I’m not sure when and where that fascination of mine started, but I grew up in a very material culture oriented place. In high school some of my earliest paintings were of logos and signage. I think the taste for archetypal Pop imagery is a legacy you inherit as an American artist. The lineage of such artists as Indiana, Warhol, Wesselman, Ruscha, Burden, Koons, Art Guys and Tom Sachs was one that I have embraced and never really let go. Although the nature of art making continues to change…I think their emphasis on language and embrace of material culture was very influential on the development of my own ideas about what art, and by extension, an artistic practice could be.
I try to demonstrate in my work that you-can-do-this-yourself … and also try to let viewers participate in the work … not merely offering something for them to look at and contemplate— < for me> that has always been an inherently condescending relationship. I don’t really want to have an artifact leftover at the end of the day to be sold … I just want to engender the honest transmission of ideas. Is it a Utopian idea, fraught with contradiction …. but there it is.

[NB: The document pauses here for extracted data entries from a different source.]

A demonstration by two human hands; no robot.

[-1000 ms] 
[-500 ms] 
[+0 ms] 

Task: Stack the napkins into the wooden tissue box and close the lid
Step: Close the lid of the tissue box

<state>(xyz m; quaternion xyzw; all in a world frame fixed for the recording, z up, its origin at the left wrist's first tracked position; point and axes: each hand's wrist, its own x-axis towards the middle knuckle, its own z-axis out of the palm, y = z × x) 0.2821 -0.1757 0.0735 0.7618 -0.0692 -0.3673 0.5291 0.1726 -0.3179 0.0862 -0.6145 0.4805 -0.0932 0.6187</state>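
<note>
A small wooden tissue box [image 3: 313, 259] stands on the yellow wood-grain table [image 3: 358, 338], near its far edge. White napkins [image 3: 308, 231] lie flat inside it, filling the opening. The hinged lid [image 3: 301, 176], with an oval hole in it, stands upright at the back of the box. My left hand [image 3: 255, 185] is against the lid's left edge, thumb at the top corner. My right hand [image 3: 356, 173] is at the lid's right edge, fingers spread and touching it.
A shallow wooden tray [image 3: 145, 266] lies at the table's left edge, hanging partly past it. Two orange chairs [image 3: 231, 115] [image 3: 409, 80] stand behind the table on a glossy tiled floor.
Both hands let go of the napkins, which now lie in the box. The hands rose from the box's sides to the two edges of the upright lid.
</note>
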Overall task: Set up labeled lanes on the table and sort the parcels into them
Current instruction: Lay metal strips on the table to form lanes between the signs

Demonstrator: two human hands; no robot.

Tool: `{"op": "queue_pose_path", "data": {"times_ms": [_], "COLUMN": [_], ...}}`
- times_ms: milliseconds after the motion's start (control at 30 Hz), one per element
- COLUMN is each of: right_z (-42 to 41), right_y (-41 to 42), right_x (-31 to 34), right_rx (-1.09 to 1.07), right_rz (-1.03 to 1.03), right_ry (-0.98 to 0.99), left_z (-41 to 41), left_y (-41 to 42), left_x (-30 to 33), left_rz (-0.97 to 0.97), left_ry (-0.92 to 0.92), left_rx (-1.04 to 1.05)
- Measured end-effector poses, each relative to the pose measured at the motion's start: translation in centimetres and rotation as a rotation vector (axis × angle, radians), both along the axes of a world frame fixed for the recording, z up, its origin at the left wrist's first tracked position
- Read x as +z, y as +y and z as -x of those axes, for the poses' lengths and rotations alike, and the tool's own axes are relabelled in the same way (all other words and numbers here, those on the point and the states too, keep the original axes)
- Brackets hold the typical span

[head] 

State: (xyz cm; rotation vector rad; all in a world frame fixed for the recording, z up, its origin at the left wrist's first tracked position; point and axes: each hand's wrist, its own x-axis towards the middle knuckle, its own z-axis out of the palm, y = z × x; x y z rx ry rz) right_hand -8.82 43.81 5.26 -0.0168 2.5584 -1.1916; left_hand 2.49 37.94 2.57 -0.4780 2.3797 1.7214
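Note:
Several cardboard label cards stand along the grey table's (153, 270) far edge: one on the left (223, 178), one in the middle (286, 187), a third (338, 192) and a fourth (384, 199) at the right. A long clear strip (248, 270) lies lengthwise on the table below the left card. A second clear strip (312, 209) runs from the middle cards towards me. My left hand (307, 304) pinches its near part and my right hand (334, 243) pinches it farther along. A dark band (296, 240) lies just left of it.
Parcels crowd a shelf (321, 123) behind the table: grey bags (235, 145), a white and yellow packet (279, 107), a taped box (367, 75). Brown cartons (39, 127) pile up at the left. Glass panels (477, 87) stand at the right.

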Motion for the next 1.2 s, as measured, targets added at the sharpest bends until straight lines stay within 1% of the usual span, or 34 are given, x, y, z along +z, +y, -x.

Q: Explain how Scentstories reclaims and alters narrative structure.
A: The idea behind the commercial product is that the device offers you a sort of olfactory story: as opposed to one static, unitary smell, telling a sort of abstract ‘narrative’. The Febreze disk plays a story composed of smells, analogous to the way in which a DVD player plays both audio and video signals to tell a story.
For instance, one disk is titled On a Tropical Island. This particular disk features five distinct ‘chapters’: 1)sangria at sunset; 2)collecting coconuts on the beach; 3)mist from the falls; 4)gathering tropical oranges; and 5)picking baskets of pineapples. The thesis behind Proctor & Gamble’s product is that ifa story can be told through both auditory and visual stimuli, why not smell? What the product does, albeit unintentionally, is force the consuming public to greatly expand their pre-existing notions of what a story, and by extension, what language itself is. What I, as an artist, intend to do is to celebrate that incidental function through an act of recontextualization.
If I had the technology, a nice project would be some Scentstories of my own creation which would supplement the Proctor & Gamble catalog of titles. I was thinking an action movie Scentstory (like Lethal Weapon) would be nice...
ch1: Mel Gibson's beer breath
ch2: burning tires and burning human hair
ch3: Lysol disinfectant in dank police HQ
ch4: cheap perfume and armpit BO
ch5: sulfurous gunpowder smell-explosion
Q: As your audience experiences this alternative form of narrative, how might their subjective responses shape the outcome of the project?
A: Since the project is first and foremost a writing project, the responses of the viewer, if they decide to participate, complete the work. If no one participated I wouldn’t have anything to put on display. Their subjective responses are the project.
As to the nature of what to write, that is the exclusive prerogative of the participant… they can tell me to fuck off and that my project totally sucks and that’s okay. They can actually decide to write something narrative or anecdotal and that’s okay too. Since it is free writing, they define what they write. Proctor & Gamble have basically taken five vaguely associated scents, put them on a disk, and called it a “story”—not a medley, a melody, a poem, or an anthology, a “story”. Given that claim, I think a wide variety of responses are encouraged.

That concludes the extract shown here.